§ EXERCISE AIM:
Set down, please, exactly the lines below that run from the line with "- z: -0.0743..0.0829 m" to the line with "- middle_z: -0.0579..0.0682", both lines included.

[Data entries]
:::::
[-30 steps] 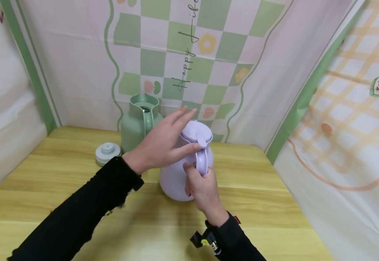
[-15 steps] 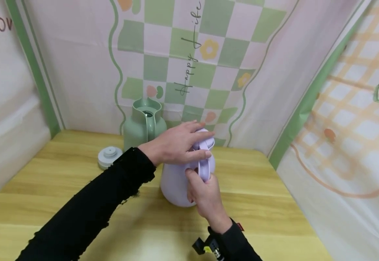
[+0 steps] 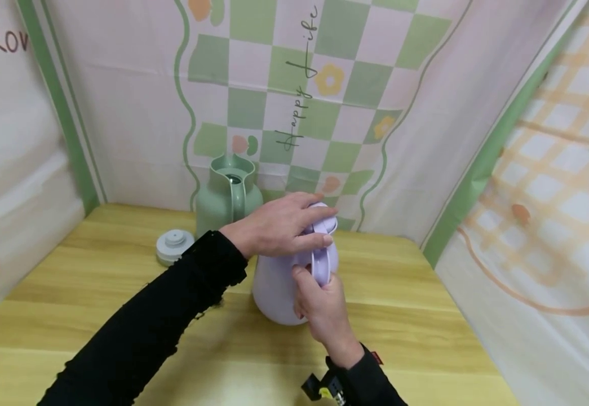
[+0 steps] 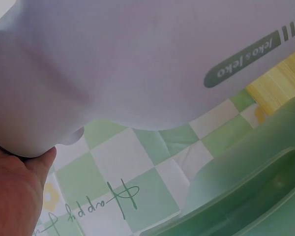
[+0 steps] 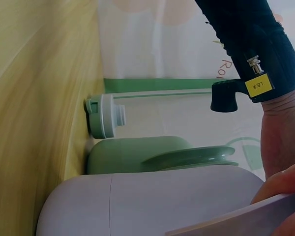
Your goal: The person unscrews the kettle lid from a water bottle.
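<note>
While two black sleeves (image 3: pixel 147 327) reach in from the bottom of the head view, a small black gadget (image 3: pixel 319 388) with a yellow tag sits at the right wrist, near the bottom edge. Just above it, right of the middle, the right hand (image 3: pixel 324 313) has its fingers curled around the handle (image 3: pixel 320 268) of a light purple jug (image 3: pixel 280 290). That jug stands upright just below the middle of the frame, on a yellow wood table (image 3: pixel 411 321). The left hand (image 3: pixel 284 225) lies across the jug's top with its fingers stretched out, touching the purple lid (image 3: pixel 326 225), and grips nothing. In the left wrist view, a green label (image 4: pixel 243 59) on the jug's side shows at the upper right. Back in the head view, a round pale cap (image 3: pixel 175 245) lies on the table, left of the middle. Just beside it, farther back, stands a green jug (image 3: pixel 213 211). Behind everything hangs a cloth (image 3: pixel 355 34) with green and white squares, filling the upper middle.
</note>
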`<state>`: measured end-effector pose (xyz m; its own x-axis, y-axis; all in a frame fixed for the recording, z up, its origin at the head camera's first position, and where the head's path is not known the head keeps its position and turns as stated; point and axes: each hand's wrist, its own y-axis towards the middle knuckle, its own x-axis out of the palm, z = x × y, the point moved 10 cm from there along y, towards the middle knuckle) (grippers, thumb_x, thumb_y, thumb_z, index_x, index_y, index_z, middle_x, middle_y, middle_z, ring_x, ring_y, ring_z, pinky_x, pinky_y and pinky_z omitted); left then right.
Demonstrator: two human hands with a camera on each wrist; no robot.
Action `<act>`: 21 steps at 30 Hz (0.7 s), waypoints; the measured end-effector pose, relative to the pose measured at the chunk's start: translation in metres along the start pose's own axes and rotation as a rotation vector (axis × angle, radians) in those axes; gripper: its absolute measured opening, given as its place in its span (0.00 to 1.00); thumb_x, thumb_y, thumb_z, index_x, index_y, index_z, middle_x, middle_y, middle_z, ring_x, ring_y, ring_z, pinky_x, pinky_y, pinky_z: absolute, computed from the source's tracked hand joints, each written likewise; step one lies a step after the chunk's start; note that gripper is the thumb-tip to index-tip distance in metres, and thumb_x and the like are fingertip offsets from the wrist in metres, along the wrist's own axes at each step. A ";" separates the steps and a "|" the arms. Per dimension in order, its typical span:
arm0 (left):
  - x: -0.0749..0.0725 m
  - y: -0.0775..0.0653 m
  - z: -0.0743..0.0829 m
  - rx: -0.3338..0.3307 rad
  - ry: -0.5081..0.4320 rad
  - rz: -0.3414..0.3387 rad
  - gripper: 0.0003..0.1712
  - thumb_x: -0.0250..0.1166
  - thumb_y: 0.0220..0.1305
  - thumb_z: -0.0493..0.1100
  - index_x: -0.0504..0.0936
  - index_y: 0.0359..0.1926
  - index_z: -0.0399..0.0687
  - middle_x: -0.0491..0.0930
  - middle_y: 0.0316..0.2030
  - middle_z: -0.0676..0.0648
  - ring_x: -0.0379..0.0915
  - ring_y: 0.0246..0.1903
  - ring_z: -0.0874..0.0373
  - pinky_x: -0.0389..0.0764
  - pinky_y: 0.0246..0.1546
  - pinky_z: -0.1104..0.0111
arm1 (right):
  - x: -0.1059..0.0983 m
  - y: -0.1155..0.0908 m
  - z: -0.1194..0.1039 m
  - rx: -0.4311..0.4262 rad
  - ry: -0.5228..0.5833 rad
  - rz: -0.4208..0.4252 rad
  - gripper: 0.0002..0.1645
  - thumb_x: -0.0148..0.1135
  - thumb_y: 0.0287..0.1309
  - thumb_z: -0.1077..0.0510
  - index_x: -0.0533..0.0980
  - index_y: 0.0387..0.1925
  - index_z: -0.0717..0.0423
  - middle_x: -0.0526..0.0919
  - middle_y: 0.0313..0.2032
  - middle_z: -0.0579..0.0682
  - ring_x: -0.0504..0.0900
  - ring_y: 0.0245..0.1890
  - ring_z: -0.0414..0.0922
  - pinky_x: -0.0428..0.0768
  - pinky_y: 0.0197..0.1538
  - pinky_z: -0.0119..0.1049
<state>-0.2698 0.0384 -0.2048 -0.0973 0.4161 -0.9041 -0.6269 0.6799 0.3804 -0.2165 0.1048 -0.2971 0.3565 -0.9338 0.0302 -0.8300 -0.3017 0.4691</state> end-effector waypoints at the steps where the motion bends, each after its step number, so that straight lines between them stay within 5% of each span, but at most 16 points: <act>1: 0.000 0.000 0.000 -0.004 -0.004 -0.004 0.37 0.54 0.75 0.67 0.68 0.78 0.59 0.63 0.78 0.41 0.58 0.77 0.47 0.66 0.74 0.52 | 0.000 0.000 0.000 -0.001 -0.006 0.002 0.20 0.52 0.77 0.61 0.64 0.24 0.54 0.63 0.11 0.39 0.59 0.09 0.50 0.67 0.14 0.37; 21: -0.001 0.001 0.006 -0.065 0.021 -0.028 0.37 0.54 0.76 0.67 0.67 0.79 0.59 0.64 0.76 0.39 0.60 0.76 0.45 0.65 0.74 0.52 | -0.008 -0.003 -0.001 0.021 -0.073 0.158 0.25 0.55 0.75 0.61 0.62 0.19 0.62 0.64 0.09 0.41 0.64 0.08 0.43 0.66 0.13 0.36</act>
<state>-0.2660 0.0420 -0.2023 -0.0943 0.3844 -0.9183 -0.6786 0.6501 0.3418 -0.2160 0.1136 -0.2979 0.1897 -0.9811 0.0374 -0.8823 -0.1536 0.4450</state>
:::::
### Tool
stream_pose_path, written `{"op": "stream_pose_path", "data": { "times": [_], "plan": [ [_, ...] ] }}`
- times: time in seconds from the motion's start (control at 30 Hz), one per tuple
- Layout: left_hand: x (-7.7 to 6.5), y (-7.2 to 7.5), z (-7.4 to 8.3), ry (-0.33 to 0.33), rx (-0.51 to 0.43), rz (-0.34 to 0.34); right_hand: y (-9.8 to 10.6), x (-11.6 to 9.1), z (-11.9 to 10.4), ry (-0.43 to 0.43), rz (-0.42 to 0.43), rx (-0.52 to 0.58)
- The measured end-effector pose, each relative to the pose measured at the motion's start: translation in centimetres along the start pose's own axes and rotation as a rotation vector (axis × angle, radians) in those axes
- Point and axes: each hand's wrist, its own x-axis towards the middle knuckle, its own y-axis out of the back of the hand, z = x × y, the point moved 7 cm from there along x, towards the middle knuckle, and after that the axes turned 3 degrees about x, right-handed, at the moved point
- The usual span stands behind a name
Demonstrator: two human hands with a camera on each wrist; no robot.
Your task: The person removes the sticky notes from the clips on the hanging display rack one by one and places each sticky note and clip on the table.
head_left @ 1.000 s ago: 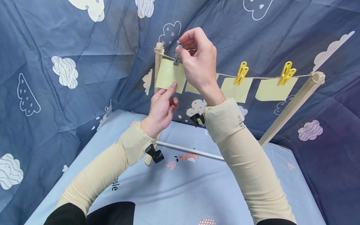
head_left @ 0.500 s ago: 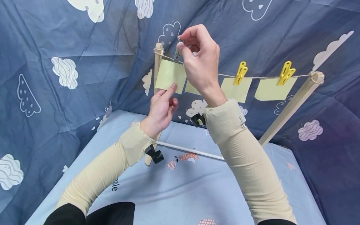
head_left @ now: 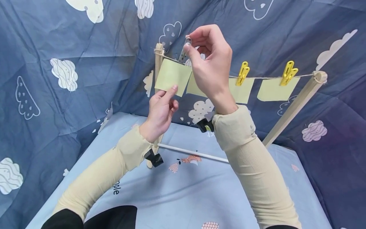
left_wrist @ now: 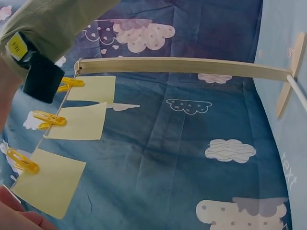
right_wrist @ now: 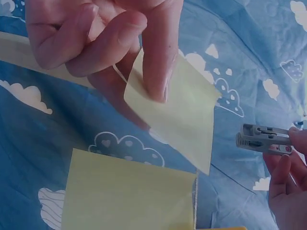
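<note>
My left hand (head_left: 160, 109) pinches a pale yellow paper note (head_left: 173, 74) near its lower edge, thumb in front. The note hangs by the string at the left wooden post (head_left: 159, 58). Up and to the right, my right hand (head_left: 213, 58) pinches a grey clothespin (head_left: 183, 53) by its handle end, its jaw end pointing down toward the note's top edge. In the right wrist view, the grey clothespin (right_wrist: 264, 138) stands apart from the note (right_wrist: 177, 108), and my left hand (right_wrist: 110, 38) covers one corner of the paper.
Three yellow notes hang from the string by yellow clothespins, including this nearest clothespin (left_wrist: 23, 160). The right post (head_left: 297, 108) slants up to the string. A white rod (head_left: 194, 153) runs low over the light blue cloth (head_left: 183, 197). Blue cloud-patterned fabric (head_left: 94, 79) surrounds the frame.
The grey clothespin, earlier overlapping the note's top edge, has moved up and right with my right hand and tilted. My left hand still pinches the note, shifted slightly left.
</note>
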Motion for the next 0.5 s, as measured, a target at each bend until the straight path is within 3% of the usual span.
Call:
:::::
§ OUTPUT:
  - z: -0.0743..0.0829 m
  - rx: -0.3338..0.3307 rad
  - ry: -0.5081..0.4320 rad
  - rz: -0.3414..0.3387 rad
  - gripper: 0.0003..0.1712
  - thumb_x: -0.0250..0.1166
  - thumb_y: 0.0220..0.1305
  - thumb_z: -0.0493..0.1100
  - index_x: -0.0504..0.0936
  - index_y: 0.0359..0.1926
  - index_z: -0.0399..0.0687
  - middle_x: -0.0491..0.0930
  - middle_y: 0.0316..0.2030
  - middle_z: -0.0676..0.0648
  - ring_x: -0.0379..0.0915
  - ring_y: 0.0246..0.1903
  - ring_z: -0.0874..0.0373
  - pinky_x: -0.0389..0.0764
  - pinky_y: 0.0246..0.1546
  - pinky_z: -0.1104..0.0111
arm1 (right):
  - x: -0.1059..0.0983 m
  - y: -0.1155..0.0908 m
  - z: -0.1194..0.1039 m
  - rx: -0.4311..0.4262 rad
  - ry: -0.5228..0.5833 rad
  - rz: -0.4208..0.4252 rad
  - gripper: 0.0002..0.1645
  - thumb_x: -0.0148..0.1135
  - thumb_y: 0.0287..0.1309
  - thumb_z: -0.1077..0.0510
  - index_x: -0.0533..0.0980
  - index_y: 0.0387..0.1925
  - index_z: -0.0717..0.0423
  - middle_x: -0.0526..0.0919
  - middle_y: 0.0313..0.2032
  - middle_z: -0.0579..0.0682

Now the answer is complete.